Women have been the political spine of the struggle for freedom and liberation of Palestine across generations. It has been their strength, resilience and fearlessness that have kept the resistance alive.
During her acceptance speech in August at the Democratic National Convention, US Vice President Kamala Harris heaped praise on her mother.
She spoke proudly of a childhood full of promise, forged by a single mother who taught her to dream big.

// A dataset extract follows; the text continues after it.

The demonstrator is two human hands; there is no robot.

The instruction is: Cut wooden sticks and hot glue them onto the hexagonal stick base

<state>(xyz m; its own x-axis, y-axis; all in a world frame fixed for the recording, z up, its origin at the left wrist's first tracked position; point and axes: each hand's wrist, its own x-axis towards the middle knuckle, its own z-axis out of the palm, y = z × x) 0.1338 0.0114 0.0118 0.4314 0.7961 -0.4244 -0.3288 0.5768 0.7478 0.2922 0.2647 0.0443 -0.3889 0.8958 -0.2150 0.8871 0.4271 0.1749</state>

As Harris paid homage to her mother, I thought of how Israel has done everything in its power to ensure that there be no childhood “full of promise” for Palestinian children.
During the time she accepted the presidential nomination, across the ocean, Israel accelerated its genocidal war on Gazan families.
The Democratic standard-bearer advocates for a woman’s right to an abortion and decries sexism and racism, but has no explanation as to why the United States continues to buttress an Israeli regime populated with right-wing racists eager to kill women and babies in Gaza.
The emphasis at the convention was on freedom, joy and just futures for all Americans. Possibilities and visions the Biden-Harris administration has denied all Palestinian mothers, fathers and children owing to their embrace of apartheid Israel.
Despite countless United Nations reports on the state of Palestinian women in Occupied Palestine, little has changed.
The struggle for freedom and self-determination for their progeny and themselves did not begin on October 7, 2023.
Women have always been the bedrock of Palestinian life. They have held their community together despite more than seven decades of Israeli occupation and terrorism.
The women of occupied Palestine deserve safe and secure futures, where families can finally thrive.
Israel’s war on Gaza has spared no one. It has, however, impacted women in unprecedented ways.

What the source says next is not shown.